Ora ! nunca tive pelo que me
queixar da vida, ela sempre me sorriu e poucas vezes franziu de forma
assustadora a sua carranca para mim. Assim
só tenho a agradecer o curso que a existência me determinou e sempre vou
procurar ampliar meus horizontes espirituais buscando cada vez mais dar ênfase
ao SER...ao poder existir em PAZ... vendo tudo a sua volta sempre em estado de
beligerância.
Coloquei os ursinhos, sempre aos
pares, e depois aquele boneco de neve que um dia foi branco como o uniforme de uma enfermeira e hoje está
amarelado pelo tempo. No fundo da caixa o cordão de luzes multicoloridas espera
pacientemente o seu teste. Pisca sim...pisca não...AH MEU DEUS ! ... aquela
fileira ali não acende...tenho de testar as lâmpadas.

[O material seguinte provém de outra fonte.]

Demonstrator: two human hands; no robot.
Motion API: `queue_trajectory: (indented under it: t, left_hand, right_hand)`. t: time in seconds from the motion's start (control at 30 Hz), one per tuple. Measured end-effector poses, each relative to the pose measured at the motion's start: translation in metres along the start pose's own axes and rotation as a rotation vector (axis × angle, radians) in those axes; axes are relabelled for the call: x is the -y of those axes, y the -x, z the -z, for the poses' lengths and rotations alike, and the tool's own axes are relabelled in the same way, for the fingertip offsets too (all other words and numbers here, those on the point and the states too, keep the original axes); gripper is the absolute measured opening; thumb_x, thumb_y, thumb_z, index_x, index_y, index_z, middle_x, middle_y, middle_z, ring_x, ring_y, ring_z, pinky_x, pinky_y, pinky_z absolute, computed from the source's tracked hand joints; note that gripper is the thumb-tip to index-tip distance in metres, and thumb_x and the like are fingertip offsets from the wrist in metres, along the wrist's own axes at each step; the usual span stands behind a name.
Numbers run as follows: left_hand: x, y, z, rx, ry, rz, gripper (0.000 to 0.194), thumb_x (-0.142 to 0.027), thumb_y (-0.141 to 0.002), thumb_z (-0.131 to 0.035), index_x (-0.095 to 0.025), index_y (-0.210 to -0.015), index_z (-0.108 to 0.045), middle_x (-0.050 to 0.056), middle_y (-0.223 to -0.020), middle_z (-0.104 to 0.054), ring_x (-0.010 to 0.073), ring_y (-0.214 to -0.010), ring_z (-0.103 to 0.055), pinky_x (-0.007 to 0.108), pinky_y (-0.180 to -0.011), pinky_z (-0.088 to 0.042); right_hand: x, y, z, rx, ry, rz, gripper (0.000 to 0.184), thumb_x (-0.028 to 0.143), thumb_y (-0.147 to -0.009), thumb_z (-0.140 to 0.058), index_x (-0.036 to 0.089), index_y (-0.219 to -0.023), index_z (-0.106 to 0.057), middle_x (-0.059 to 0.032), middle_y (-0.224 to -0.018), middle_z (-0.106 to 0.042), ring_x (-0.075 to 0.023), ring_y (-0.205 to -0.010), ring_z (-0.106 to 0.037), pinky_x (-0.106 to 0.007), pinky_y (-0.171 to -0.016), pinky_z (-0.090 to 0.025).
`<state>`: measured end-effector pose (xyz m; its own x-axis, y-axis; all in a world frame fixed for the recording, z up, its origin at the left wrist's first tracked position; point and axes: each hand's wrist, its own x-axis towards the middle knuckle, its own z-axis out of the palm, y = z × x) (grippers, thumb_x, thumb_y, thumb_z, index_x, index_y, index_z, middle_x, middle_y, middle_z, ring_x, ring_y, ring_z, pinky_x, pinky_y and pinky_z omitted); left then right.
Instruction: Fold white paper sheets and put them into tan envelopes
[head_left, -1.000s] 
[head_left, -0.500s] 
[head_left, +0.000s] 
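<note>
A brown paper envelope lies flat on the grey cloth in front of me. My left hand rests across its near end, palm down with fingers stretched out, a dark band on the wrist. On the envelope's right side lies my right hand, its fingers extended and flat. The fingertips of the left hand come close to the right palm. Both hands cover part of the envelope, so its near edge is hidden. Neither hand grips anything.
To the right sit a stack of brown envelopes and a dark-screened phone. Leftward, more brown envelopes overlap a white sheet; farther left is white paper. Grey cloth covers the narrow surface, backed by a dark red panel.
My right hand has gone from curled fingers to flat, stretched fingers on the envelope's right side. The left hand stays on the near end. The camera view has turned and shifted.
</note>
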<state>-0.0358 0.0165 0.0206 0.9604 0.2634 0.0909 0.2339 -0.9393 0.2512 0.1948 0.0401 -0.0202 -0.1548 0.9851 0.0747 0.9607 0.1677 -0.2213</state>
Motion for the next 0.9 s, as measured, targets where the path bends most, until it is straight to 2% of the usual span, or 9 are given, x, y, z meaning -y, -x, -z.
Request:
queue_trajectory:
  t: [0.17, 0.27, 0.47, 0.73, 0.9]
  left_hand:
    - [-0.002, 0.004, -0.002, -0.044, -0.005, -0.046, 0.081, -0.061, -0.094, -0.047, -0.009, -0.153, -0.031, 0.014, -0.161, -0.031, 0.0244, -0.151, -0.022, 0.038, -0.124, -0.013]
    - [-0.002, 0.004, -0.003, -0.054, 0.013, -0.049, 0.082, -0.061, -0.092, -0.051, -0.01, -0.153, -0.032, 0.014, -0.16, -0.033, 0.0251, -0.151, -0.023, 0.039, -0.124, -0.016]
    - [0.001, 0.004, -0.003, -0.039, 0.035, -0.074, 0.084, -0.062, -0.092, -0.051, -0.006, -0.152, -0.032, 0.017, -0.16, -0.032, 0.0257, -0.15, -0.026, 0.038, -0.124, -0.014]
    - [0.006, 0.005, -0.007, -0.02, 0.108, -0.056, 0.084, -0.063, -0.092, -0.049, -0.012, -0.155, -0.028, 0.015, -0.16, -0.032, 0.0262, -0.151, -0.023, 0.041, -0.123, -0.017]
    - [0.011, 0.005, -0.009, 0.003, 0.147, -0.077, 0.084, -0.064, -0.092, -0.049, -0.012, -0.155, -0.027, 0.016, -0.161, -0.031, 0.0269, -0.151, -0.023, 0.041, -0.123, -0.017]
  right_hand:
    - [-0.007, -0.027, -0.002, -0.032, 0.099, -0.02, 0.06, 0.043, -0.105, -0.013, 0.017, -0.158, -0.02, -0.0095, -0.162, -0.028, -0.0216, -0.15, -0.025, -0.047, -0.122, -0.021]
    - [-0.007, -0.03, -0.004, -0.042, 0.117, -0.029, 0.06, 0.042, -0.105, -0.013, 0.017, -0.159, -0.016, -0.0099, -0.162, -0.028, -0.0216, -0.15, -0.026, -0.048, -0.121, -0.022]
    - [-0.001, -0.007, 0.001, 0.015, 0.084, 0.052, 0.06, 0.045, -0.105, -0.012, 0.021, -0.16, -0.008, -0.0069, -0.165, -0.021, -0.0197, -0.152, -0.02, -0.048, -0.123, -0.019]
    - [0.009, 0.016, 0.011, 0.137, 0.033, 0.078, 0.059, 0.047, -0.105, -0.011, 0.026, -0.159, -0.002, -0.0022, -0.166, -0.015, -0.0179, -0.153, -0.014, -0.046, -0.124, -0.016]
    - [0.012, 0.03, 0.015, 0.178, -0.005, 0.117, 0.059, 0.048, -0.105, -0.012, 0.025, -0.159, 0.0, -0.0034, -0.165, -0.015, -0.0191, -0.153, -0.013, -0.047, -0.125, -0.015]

No final elas acendiam
todas e coloriam a árvore dando brilho e vida aos enfeites lustrosos e
refletivos.
Busquei as extensões, fiz as
ligações, gruda com fita daqui, cola ali e PRONTO ! Minha obra natalina para
este ano estava concluída. Voltei à cozinha e me servi de mais um café,
encostando-me no batente da porta para admirar minha obra.

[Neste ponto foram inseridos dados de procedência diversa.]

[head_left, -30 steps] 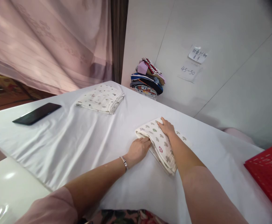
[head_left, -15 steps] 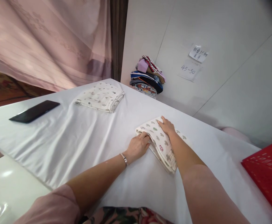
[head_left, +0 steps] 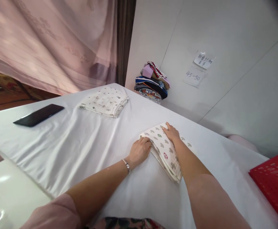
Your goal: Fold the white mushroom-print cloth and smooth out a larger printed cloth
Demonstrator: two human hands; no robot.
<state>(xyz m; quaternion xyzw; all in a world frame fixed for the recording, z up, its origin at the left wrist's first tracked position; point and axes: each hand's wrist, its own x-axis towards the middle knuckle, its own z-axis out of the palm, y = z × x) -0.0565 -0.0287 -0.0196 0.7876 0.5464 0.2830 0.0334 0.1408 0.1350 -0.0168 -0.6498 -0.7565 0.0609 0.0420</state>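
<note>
A folded cream cloth with small printed shapes (head_left: 164,149) lies on the white sheet (head_left: 81,143) in front of me. My right hand (head_left: 171,133) rests flat on its far end, fingers stretched out. My left hand (head_left: 140,151) curls against the cloth's left folded edge, fingertips tucked at the fold; a thin bracelet sits on that wrist. A second folded cloth with small prints (head_left: 104,102) lies farther back on the left.
A black phone (head_left: 38,115) lies at the left of the sheet. A pile of coloured clothes (head_left: 152,82) stands against the wall beyond the table's far corner. A red item (head_left: 274,181) lies at the right edge. Pink curtains hang on the left.
My left hand's fingers have curled more tightly against the cloth's folded edge. The right hand stays flat on the cloth. The view has shifted slightly.
</note>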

Tudo estava lá... o quadro
completo.... árvore, enfeites, luzes – piscando ou não piscando -, poltrona da
vovó e....VOVÓ SARAH sentada nela, sorrindo,
como sempre fazia quando me enxergava. Larguei a xícara, que caiu no chão de
cerâmica da cozinha espatifando-se em mil cacos. Avancei em direção aquela
poltrona, ávida de abraçar vovó e quando constatei que o móvel estava vazio
ajoelhei-me na frente dele e deixei escorrer duas lágrimas pelo meu rosto
afogueado pelo susto.
Por alguns segundos me senti
amortecida e com muito....muito frio. Foi então que senti no ombro a mão cálida
e reconfortante. Levantei os olhos e lá estava ele – GEORGE, meu querido irmão,
elegante, sorridente no seu impecável uniforme de piloto. Quis falar alguma
coisa, faltou-me a voz e só consegui ouvir a voz de GEORGE me informando:
- MARGAUX...minha querida irmã...
Venha comigo. Vamos comemorar o Natal com a Vovó SARAH e papai e mamãe.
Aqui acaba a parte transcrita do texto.